Prompt: From the listing below, set down exactly the lines between the one holding "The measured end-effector" and the one holding "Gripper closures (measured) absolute", inclusive. No other line is wanted.

Stored data:
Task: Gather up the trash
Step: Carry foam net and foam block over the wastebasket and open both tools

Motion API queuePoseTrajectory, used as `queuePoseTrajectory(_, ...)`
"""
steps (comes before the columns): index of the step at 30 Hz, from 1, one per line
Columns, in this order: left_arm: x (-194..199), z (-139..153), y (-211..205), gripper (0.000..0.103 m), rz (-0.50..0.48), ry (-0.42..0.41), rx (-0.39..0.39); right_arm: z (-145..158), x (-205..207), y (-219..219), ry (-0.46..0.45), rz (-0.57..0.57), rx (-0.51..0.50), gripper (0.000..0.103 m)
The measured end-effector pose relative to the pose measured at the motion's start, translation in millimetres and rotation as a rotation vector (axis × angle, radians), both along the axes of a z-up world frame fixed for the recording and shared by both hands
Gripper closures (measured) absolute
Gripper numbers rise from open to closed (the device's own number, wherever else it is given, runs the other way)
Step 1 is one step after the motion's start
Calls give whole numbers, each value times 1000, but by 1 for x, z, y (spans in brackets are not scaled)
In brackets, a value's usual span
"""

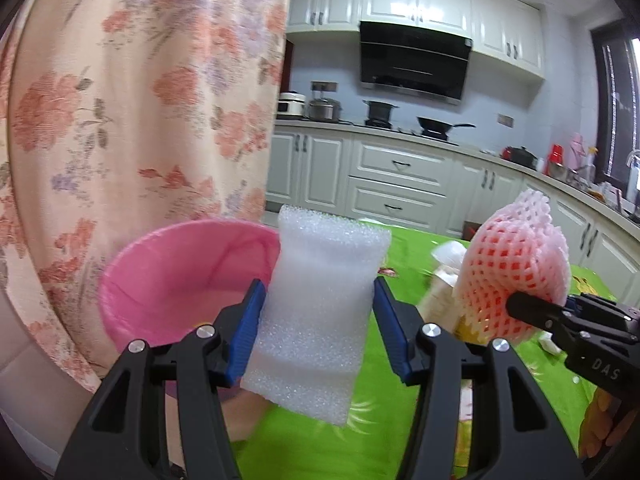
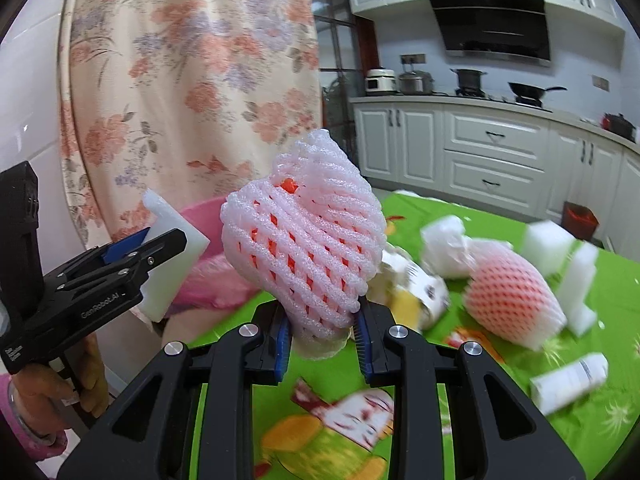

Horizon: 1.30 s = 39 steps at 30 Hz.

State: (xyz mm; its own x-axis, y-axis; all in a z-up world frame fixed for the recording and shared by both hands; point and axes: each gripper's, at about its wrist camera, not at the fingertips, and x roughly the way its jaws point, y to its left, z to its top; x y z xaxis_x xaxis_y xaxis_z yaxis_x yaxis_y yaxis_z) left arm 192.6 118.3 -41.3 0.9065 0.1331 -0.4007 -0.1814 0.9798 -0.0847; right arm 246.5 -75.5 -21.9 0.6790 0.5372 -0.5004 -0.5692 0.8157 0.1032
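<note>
white foam block [image 1: 320, 312] and pink foam fruit net [image 2: 304, 236] held upright beside pink bin [image 1: 168, 276].

White lettering reading "DAS" sits on the black body of the right gripper [image 1: 536, 312], seen from the left wrist camera. From the right wrist camera, "GenRobot.AI" runs along the side of the left gripper [image 2: 160, 248]. The print on the packaging lying on the desk [image 2: 520, 432] is too blurred to read.
</note>
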Motion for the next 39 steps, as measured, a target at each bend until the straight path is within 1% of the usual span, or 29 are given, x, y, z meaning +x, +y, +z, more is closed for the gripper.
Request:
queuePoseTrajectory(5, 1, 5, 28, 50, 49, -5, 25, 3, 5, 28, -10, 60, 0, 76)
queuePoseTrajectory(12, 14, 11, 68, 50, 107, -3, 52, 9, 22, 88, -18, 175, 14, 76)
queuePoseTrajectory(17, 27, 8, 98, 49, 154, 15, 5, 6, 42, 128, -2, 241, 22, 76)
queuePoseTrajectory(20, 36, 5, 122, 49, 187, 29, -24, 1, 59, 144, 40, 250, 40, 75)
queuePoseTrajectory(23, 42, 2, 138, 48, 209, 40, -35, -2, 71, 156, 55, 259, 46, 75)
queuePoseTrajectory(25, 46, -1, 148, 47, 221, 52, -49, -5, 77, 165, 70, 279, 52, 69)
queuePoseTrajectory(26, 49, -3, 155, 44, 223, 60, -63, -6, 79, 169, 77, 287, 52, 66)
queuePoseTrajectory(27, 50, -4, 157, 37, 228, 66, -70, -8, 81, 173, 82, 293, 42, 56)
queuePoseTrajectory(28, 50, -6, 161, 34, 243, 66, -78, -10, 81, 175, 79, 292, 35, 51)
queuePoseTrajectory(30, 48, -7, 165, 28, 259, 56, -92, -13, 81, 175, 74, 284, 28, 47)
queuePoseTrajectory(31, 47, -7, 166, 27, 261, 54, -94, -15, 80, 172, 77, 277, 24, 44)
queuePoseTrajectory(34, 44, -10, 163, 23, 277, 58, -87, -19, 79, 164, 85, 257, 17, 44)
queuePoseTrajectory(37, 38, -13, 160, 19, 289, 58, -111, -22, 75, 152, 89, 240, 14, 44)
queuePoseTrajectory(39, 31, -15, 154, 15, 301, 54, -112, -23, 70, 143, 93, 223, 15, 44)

Exercise output:
The measured end-effector pose relative to the pose measured at the motion's start, translation in millimetres and rotation as a rotation vector (axis × angle, radians), both along the axes of a z-up world frame fixed for the recording and shared by both hands
Gripper closures (measured) absolute

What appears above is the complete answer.